In 1956, Erg signed an agreement to refine oil on behalf of BP, which subsequently held a minority interest in Erg's share capital for several years.

In 1963, the refinery reached 6.5 million tonnes of processed material. During the 1960s and 1970s the company started to build some oil refineries and pipelines in Italy. Specifically, in 1967 Erg built a major pipeline in Arquata Scrivia; in 1971, it entered with other private groups into the shareholding structure of ISAB (Industria Siciliana Asfalti e Bitumi), a company created to build a large refinery in Sicily that began production in 1975 in Priolo Gargallo.

===Erg network development===
After developing business mainly in the refining sector, the Genoa-based company also began to grow nationally in the fuel distribution sector through its subsidiary Erg Petroli. In 1984, it acquired the network of 780 petrol stations operated by Elf's Italian subsidiary and, in 1986, 1,700 stations owned by Chevron. The Erg network subsequently expanded and adopted the brand characterized by the three rampant panthers.

In 1987 the company also finalized an agreement with BP to distribute the British company's lubricants.

Collaboration with Elf and BP to sell lubricants (produced by Erg's own plants in Savona) continued until 1996, when its own product was launched.
In 1985, in anticipation of the closure of the San Quirico Refinery in Genoa, it took control of ISAB with a stake that grew over the years until it reached 100 percent in 1997. In 1994, ISAB Energy was established to build a plant to produce electricity derived from the gasification of heavy oils. By the mid-1990s, Erg accounted for 6 percent of the Italian market in the field of service stations.

The company has been listed on the Italian Stock Exchange since 1997. In 1999, it opened a petrol station network in Spain through Erg Petroleos, which was sold in 2008 to Saras S.p.A.

===From oil to multi-energy company===
In 2000, Erg began producing electricity through ISAB Energy (a joint venture with Edison Mission Energy), with a capacity of 528 MW and an estimated production of about 4 billion kWh per year; the goal was to build Italy's first heavy oil regasification plant for electricity production. With this operation, Erg, from an oil company, becomes a “multi-energy” company.
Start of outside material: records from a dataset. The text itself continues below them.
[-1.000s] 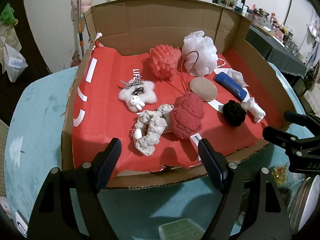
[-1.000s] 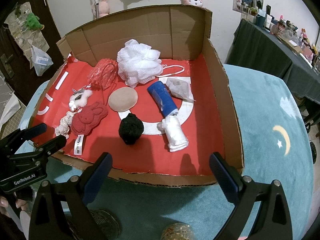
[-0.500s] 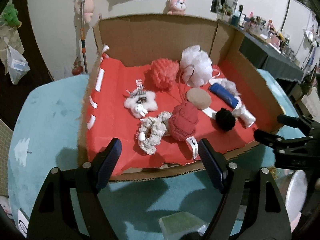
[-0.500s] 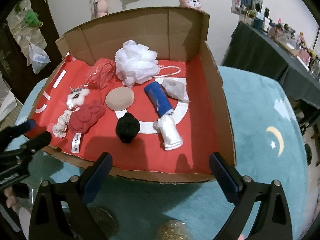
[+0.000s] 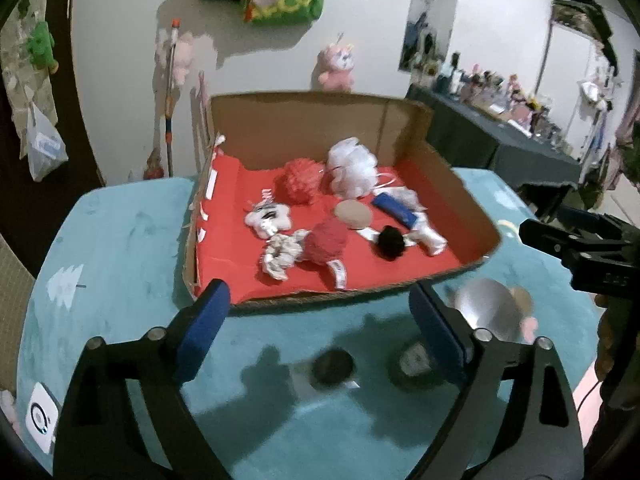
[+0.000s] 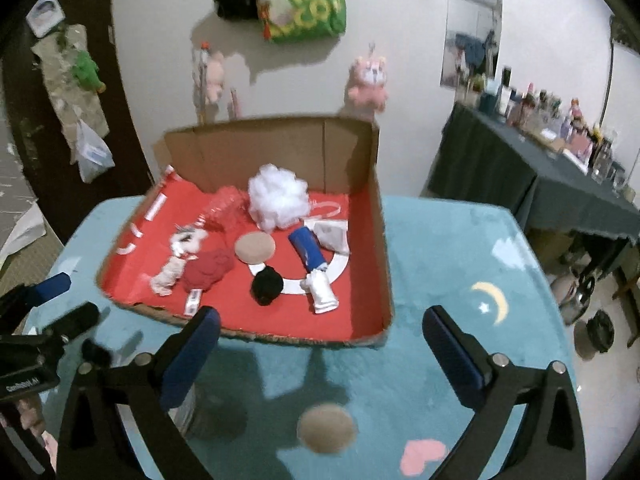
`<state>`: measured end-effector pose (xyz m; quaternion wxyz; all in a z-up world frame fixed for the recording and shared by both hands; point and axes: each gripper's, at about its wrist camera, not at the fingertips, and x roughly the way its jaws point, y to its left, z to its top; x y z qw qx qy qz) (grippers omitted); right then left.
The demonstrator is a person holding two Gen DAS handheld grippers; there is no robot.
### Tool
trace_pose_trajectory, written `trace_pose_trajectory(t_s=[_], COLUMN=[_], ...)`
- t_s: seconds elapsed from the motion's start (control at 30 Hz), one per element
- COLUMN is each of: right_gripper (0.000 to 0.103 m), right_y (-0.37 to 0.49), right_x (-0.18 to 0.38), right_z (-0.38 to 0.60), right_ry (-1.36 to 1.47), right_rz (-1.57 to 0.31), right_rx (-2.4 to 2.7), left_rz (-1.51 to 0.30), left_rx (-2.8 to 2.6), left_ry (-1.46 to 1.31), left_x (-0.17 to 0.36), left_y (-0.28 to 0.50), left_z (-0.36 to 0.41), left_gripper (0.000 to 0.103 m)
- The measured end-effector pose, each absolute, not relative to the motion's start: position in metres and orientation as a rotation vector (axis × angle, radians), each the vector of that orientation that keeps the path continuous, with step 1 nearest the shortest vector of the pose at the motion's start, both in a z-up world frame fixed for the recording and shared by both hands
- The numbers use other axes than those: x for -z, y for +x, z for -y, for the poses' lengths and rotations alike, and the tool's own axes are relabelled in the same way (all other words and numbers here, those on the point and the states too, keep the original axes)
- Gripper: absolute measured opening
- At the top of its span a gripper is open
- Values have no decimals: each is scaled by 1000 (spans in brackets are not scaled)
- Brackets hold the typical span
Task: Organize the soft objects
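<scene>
A cardboard box [image 5: 460, 184] [image 6: 384, 248] with a red floor stands on the teal cloth. It holds a white mesh puff [image 5: 352, 166] [image 6: 278, 196], a red puff [image 5: 300, 180], a dark red plush [image 5: 326, 242] [image 6: 208, 270], a white plush [image 5: 268, 216], a cream scrunchie [image 5: 280, 256], a tan pad [image 6: 255, 248], a blue roll [image 6: 306, 250], a black pom-pom [image 5: 390, 242] [image 6: 267, 285] and a white sock [image 6: 322, 292]. My left gripper [image 5: 316, 328] and right gripper [image 6: 320, 344] are open and empty, in front of the box.
On the teal cloth [image 5: 120, 248] in front of the box lie a metal lid [image 5: 486, 310], dark round things [image 5: 332, 366] and a tan disc [image 6: 326, 428]. A dark draped table [image 6: 532, 176] stands at right. Plush toys hang on the wall.
Both grippers have pulled back and up from the box, which now looks smaller and farther. More teal cloth and small items show in front. Both stay open.
</scene>
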<state>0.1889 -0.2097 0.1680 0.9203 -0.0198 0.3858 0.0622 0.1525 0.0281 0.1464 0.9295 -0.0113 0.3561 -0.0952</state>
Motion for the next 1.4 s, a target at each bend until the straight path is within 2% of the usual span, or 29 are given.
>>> trace_pose_trajectory(t_s=[0.27,0.63,1.07,1.4], right_gripper=[103,103,103,103], right_y=[111,57,88,98], right_x=[-179,-129,-43,-24], right_z=[214,208,213,217], right_ry=[-59,-103,-80,-52], right_rz=[-669,-631,-816,-883], right_rx=[-164,-137,-102,-65], left_rz=[-639,-663,-852,-871], left_rx=[213,167,94,49], left_ry=[-11,-20,5,26], left_x=[-142,-94,-21,-12], left_y=[93,65,93,95], left_z=[-13,-6,6,15], left_gripper=[97,97,97,99])
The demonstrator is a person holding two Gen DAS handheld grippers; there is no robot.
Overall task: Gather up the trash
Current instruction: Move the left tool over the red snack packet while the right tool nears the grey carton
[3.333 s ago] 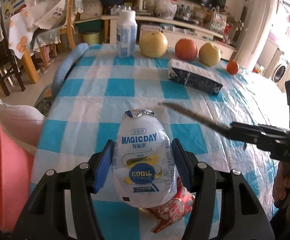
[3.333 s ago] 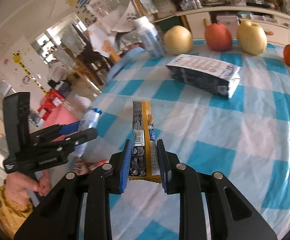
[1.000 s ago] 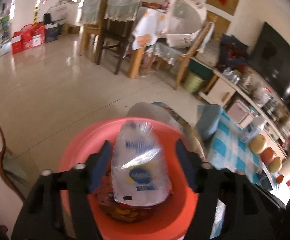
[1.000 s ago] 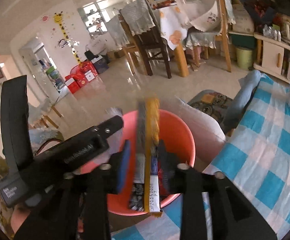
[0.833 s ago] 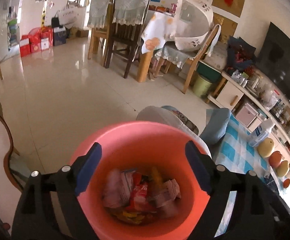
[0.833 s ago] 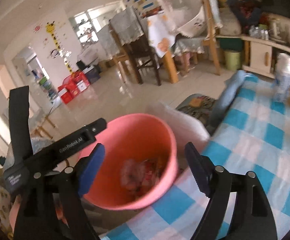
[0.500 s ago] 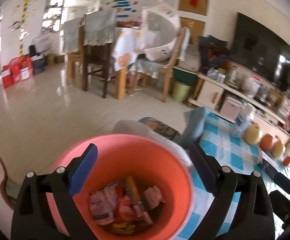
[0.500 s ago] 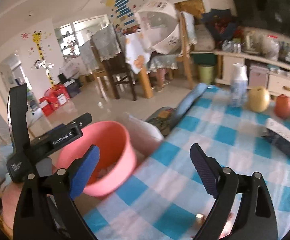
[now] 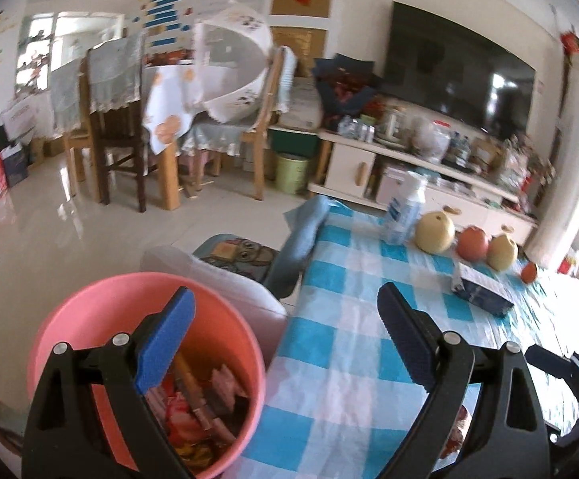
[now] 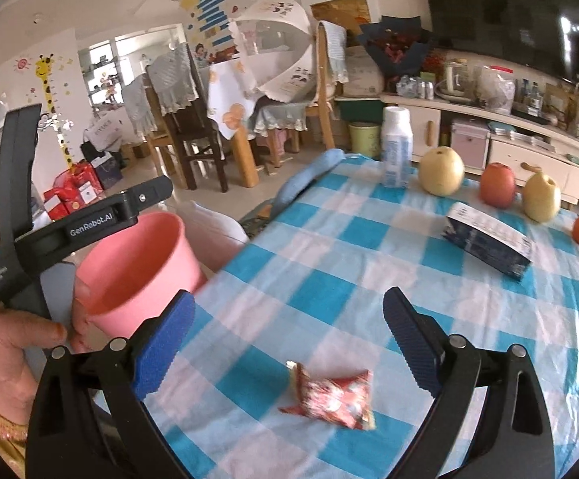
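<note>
The left gripper (image 9: 285, 335) has its blue-padded fingers spread wide with nothing between them; its jaws have just been opening. It hangs over the edge where a pink bin (image 9: 90, 303) stands beside the surface (image 9: 349, 279), which is covered with a blue and white checked cloth. Inside the bin lie wrappers (image 9: 197, 407) in a loose heap, red and yellow among them.

The right gripper (image 10: 289, 339) is likewise spread wide and empty, its jaws also just opened. Below and between its fingers a crumpled red wrapper (image 10: 333, 399) lies on the checked cloth, touched by neither pad. Farther back on the surface are a dark blue carton (image 10: 489, 239) lying on its side, a white bottle (image 10: 396, 145) standing upright, and a row of fruit (image 10: 497, 183)
</note>
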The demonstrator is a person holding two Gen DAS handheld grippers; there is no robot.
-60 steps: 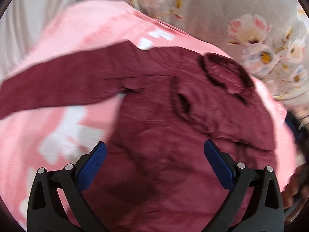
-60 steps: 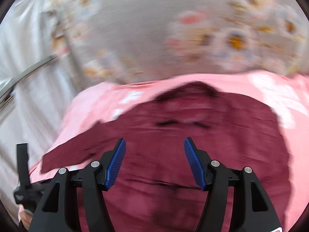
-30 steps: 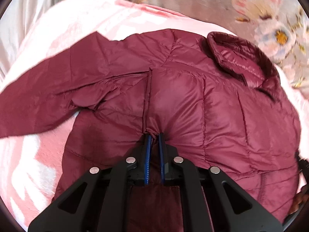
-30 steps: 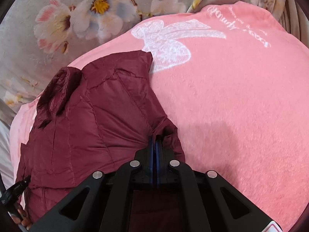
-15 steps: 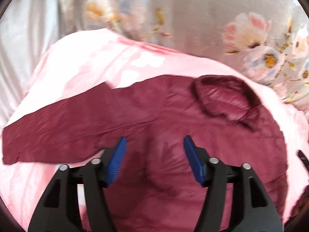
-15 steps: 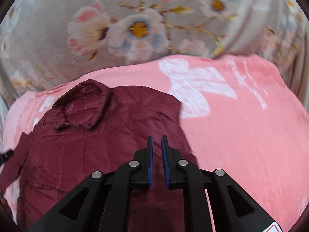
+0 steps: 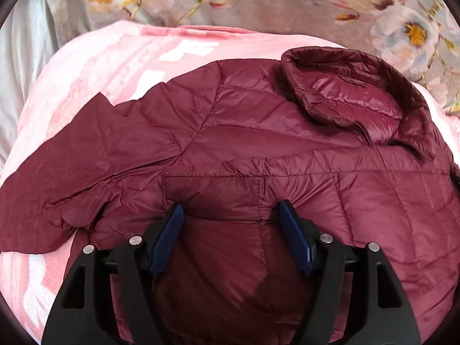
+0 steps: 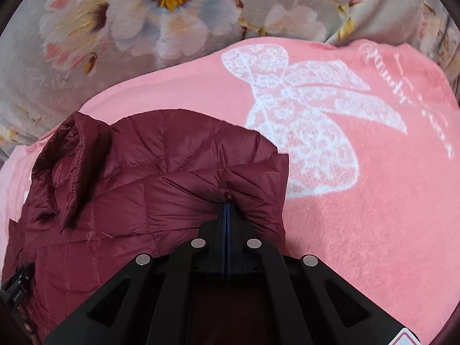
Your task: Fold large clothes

A few years later, in October 2002, Erg Raffinerie Mediterranee was founded, a company entrusted with the management of one of the refining hubs in Europe, achieved through the union and integration of Erg's ISAB Refinery with the former Agip refinery, both in Priolo. The integration of the two refineries took place through the construction of an oil pipeline system and other upgrades and improvements to production efficiency and environmental compatibility.

In 2005, Erg's stock joined the Blue-Chip segment of the Italian Stock Exchange, following the stock's significant increase in market capitalization.

In 2006, Erg acquired EnerTAD, a company listed on the Milan Stock Exchange that built and operated wind farms. The transaction marks Erg's entry into the renewables sector, again as part of the “multi-energy” strategy. Later, EnerTAD changed its corporate name to Erg Renew.
Following the EnerTAD acquisition, from 2007 Erg started to operate in the French and German wind markets, and also acquired wind farms in Bulgaria, Romania, Poland and the United Kingdom.

In 2008, it signed an agreement with Lukoil, under which Lukoil acquired a 49% stake in the Priolo Gargallo refining activities.

===Growth of renewables and divestment of oil business===
From 2008, Erg started a profound transformation process that led it to divest from the oil sector in order to focus investments on renewables. In 2010, Total Italia and Erg Petroli merged to create TotalErg, a joint venture between Total (49%) and Erg (51%).

Then, in early 2011 Erg reduced its share in ISAB from 51% to 40%. Two years later Erg completed the exit from the refining sector.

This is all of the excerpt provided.